Le deuxième aspect touche au devenir des chevaux primés et notamment des étalons. Nous avons vu plus haut que le ministre de l’Intérieur a formulé le souhait d’acheter le cheval qui s’est vu décerner le premier prix de l’an 10 à la foire de Guibray. Cela s’est fait mais à un prix très élevé, empêchant la généralisation de ces achats car les chevaux récompensés prennent de la valeur[43]. Devant cette situation, certains préfets demandent au ministre, s’il ne peut les acheter, d’obliger les propriétaires des chevaux reproducteurs et qui ont été primés à rester dans le département, quitte à leur accorder une indemnité annuelle. Le ministère rejette cette dernière proposition car contraire aux droits attachés à la propriété et surtout parce que les primes attribuées avaient déjà rempli selon lui le but de l’encouragement[44].

Troisième amélioration proposée par les préfets, la demande d’aménagement de la distribution des primes. C’est d’ailleurs la seule requête qui sera acceptée par le ministère. Ces aménagements prennent trois formes : la désignation d’accessits, la sélection du type de cheval à récompenser et le nombre de primes distribuées. La première forme a été encouragée partout où elle fut possible. Ces accessits permettent aux chevaux qui les ont reçus de gagner en valeur auprès des maquignons. La demande de ventilation des primes en fonction de la classe de chevaux présentés ne pose pas plus de problème au ministre. Ainsi, dans le département de la Manche, dès l’an 12, le préfet informe qu’il a préféré partager les primes en parts égales entre les « chevaux noirs carrossiers » et les « chevaux de couleurs » (autrement dit de selle) parce que ces deux « races » ne sont pas compatibles, au vu de la différence de leurs formes et de leurs qualités : « les chevaux noirs ont des qualités solides et utiles, mais moins brillantes ; et dans le fait, c’est les exclure du concours que de les y faire entrer avec les chevaux de couleurs ». Cette décision est indispensable parce que le préfet veut relancer la production de ces « beaux chevaux noirs carrossiers qui, pendant longtemps ont fait la réputation et la richesse du Cotentin[45] ».
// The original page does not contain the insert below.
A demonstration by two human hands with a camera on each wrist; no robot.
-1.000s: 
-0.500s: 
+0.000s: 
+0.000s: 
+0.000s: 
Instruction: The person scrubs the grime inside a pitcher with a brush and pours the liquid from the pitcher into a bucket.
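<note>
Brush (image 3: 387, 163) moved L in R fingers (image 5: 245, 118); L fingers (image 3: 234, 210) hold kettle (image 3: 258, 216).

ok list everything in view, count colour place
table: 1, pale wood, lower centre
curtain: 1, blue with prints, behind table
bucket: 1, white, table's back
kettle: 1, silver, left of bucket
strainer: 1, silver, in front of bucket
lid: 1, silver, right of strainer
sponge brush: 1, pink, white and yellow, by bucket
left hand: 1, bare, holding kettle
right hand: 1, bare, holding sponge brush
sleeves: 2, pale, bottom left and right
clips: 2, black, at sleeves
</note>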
En revanche, les aménagements demandés pour le nombre ou la destination des primes  sont diversement accueillis par le ministre . Celui-ci accepte que celles destinées aux étalons et poulinières soient transformées en récompense pour leurs plus belles productions mais refuse le cas inverse. Ainsi, dans la Haute-Vienne, le ministre autorise le préfet à les transformer en gratifications pour les plus belles productions quand elles ne sont pas décernées aux chevaux entiers et poulinières[46]. En revanche, dans le Cantal, le préfet prend la liberté de soustraire aux 3 800 francs accordés pour les plus belles productions à la foire de la Saint-Urbain, 1 360 francs en l’an 12 et 1 550 francs en l’an 13, pour indemniser les propriétaires qui auront amené à la foire les plus beaux étalons. À chaque reprise, le ministre refuse cette distribution qui se déroule quand même en l’an 12, le préfet prétextant que le courrier du ministre lui était parvenu trop tard[47]. Somme toute, ces deux décisions sont cohérentes : le ministère privilégie les productions plutôt que les reproducteurs dans ces deux départements.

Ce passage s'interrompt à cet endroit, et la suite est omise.